Rückendeckung von deinem Mann in dem Punkt wäre vielleicht nicht das Schlechteste??? ...

:tröst:

Nein, mein Vater war ein "komischer Kauz" in vielerlei Hinsicht!
Aber er war trotzdem ein guter Vater und ich habe noch früh genug gelernt, mit ihm "umzugehen" bevor er starb... GsD!

:tröst:

Lies das Buch trotzdem, es wird dir bestimmt helfen!
Weil: Eine "Trennung" bzw. ein "Abschied" muß sowieso her...
Auch wenn du jetzt meinst, daß du es nicht schaffen könntest!

:winke:
 
5

5MädelHaus

Corinna hat gesagt.:
Auch wenn du jetzt meinst, daß du es nicht schaffen könntest!

Ich denke schon dass ich es schaffen kann: Die Grunde warum ich mich nicht getraut habe, sind andere. Und zwar würde meine Mutter sehr leiden. Sie hasst Streit auch wenn sie es nicht direkt betrifft. Sie leidet schon sehr über die Trennung meiner Schwester und meines Vaters. Nicht zuletzt, sitzt mein Vater in einer Lebenskrise, und sulht sich *sorry* in der Opferrolle. Wenn sich alle abwenden, denke ich wäre er imstande sich selber was anzutun (hat er bereits angedroht).

Andererseits weiss ich nicht ob ich ihm nicht dankbar sein soll, weil er mich kürzlich mit meiner Halbschwester bekannt gemacht hat. Schon als Kind, war das mein "Traum" sie mal kennenzulernen. Mit 33 Jahren ist das dann geschehen. Da spielt er übrigens der tolle Vater vor, und wenn meine Halbschwester und ich das Thema "vater" anschneiden, muss ich immer der Diskussion ausweichen, weil ich ihn nicht schlecht machen will.

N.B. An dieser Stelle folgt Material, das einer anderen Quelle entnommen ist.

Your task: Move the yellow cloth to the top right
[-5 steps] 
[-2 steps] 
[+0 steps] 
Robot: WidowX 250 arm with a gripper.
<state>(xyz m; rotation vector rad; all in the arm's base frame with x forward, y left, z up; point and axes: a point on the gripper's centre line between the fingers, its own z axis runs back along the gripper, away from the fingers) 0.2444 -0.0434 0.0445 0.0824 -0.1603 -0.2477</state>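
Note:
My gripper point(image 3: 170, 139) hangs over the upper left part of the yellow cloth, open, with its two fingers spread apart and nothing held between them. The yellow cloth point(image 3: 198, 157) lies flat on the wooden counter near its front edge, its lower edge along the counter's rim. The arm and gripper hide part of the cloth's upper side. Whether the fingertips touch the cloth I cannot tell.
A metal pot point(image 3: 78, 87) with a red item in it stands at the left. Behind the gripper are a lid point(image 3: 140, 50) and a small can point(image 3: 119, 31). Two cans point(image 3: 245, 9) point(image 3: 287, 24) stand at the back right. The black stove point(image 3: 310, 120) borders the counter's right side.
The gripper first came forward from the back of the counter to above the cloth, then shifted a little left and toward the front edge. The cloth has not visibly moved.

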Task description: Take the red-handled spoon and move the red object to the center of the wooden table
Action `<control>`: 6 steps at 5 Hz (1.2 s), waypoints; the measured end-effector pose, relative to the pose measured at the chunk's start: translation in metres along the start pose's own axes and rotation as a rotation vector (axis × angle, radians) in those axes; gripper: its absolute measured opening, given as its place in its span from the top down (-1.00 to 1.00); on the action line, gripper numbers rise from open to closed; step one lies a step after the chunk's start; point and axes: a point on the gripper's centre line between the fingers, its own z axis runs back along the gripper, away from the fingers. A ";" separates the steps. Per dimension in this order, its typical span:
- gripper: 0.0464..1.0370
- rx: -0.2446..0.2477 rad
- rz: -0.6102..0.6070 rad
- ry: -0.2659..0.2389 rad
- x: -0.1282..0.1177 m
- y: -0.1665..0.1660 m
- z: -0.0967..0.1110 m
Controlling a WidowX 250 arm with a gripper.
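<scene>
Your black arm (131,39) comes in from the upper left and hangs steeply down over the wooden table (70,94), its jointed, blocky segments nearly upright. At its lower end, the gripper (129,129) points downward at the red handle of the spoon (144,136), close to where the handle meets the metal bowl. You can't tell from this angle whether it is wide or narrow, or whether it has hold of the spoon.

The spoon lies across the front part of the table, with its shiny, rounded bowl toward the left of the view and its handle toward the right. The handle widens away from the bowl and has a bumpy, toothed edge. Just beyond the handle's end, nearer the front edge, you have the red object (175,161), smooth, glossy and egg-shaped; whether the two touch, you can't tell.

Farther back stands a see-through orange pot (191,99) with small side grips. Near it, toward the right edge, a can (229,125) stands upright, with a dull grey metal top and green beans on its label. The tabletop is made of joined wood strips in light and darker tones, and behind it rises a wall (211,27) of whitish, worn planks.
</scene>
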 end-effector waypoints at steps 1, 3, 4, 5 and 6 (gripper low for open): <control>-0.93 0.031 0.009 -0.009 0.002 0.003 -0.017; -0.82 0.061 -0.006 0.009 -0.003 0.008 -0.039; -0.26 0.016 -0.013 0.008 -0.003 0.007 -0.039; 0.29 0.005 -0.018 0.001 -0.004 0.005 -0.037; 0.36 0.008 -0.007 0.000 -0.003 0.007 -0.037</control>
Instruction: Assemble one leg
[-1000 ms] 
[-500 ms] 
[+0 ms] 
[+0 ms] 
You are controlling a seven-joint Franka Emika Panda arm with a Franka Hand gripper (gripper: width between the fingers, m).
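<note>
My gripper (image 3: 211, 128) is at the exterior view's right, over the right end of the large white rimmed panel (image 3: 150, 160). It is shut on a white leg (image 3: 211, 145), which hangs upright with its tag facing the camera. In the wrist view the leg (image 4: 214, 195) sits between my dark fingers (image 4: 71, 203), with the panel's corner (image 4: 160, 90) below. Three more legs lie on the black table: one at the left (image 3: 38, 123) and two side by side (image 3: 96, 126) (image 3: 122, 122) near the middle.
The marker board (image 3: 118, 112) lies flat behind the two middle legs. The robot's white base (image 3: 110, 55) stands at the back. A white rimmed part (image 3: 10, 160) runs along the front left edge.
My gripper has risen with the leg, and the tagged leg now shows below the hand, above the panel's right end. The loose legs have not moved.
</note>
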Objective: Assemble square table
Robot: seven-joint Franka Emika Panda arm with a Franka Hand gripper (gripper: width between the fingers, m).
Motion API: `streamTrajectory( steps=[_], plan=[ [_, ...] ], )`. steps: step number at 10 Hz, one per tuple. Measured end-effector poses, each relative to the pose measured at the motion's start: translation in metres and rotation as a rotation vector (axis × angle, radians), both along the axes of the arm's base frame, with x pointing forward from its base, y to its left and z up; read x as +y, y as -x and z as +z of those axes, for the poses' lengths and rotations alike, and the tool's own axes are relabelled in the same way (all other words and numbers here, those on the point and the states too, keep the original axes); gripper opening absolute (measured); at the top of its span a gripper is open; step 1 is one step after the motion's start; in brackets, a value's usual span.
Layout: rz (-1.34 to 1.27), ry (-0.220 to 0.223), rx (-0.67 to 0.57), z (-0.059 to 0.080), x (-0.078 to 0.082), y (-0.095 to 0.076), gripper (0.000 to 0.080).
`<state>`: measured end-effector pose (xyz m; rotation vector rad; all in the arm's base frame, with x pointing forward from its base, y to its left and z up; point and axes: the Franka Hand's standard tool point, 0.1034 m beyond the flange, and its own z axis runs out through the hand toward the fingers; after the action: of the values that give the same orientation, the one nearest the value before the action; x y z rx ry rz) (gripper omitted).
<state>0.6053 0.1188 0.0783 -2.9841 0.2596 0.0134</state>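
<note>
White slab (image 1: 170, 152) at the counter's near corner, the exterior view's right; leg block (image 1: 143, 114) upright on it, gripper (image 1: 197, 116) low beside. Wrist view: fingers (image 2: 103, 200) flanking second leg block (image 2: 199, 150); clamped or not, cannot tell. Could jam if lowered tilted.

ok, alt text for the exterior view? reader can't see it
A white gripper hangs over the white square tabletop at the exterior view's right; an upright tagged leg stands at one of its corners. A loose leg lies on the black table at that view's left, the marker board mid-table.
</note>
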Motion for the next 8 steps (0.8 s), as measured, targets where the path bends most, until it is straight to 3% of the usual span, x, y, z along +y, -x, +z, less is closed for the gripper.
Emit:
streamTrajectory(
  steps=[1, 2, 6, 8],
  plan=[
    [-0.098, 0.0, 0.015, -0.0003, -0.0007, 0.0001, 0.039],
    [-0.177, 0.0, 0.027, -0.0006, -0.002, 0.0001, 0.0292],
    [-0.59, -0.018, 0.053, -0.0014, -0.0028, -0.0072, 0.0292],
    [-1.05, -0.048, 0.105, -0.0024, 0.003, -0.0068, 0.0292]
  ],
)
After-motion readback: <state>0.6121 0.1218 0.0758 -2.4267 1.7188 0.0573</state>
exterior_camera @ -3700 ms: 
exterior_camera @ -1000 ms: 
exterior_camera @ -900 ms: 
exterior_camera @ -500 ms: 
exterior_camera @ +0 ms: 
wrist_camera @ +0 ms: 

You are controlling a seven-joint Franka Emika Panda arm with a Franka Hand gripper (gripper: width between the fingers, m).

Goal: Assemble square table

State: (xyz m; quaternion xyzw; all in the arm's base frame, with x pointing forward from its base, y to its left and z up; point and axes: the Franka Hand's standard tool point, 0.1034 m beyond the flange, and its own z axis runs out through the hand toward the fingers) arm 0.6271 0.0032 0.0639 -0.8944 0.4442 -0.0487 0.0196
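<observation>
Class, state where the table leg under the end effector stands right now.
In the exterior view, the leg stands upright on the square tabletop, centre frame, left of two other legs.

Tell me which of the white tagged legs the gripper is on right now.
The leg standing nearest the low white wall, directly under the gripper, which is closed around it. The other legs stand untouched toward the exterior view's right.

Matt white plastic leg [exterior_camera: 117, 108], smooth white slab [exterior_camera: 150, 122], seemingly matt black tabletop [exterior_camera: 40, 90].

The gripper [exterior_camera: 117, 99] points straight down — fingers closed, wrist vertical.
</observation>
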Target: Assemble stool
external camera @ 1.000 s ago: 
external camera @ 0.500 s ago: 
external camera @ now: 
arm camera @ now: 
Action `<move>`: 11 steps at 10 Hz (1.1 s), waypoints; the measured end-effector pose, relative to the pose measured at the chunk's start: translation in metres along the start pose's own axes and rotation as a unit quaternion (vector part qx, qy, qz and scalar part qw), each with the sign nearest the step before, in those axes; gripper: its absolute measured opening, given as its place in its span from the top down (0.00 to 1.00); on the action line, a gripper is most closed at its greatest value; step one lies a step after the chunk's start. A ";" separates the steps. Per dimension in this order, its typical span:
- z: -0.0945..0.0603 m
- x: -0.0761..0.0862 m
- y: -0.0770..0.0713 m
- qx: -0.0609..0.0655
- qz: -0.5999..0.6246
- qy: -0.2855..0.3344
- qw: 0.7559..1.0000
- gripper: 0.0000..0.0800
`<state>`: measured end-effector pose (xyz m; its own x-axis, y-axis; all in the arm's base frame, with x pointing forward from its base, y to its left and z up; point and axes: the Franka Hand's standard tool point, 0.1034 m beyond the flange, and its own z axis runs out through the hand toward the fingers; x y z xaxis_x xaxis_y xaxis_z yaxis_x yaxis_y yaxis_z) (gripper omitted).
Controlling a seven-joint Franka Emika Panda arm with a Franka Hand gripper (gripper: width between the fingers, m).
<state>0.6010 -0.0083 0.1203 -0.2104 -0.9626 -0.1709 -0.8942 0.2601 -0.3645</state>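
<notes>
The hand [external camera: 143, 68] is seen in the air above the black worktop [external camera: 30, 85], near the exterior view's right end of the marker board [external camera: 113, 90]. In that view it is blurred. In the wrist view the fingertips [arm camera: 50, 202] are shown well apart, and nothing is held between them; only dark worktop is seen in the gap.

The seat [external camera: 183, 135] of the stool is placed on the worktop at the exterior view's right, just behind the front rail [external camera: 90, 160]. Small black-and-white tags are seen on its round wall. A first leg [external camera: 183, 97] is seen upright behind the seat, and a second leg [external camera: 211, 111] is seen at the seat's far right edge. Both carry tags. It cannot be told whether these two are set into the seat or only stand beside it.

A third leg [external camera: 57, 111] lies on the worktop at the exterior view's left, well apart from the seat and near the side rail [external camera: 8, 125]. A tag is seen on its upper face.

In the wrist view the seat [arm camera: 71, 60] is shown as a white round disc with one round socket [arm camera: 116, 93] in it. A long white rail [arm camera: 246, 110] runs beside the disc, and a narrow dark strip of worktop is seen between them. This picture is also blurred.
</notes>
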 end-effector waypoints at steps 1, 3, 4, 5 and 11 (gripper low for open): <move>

Dass ich keinen Lob und keine Annerkennung bekommen hab, damit kann ich noch gut leben. Dass ich aber ständig kritisiert wurde, egal was ich tat, egal wie gut meine Leistung war (das war wichtig), die Konsequenzen werde ich mir erst langsam bewusst.

Liebe Grüsse

Rachel
 

Schäfchen

Copilotin
Rachel, mein Vater war immer der "von mir aus" Typ. Entscheidungen fällte meist meine Mutter. Fragte ich ihn was, gabs das "von mir aus". Er war also in meinen Augen eher gleichgültig. Wenn meine Mutter eine Entscheidung traf - von Taschengeld nicht verdient bis Hausarrest, dann gab es keinen Widerspruch. Ich glaub, sie hatte die Hosen an und er wars zufrieden.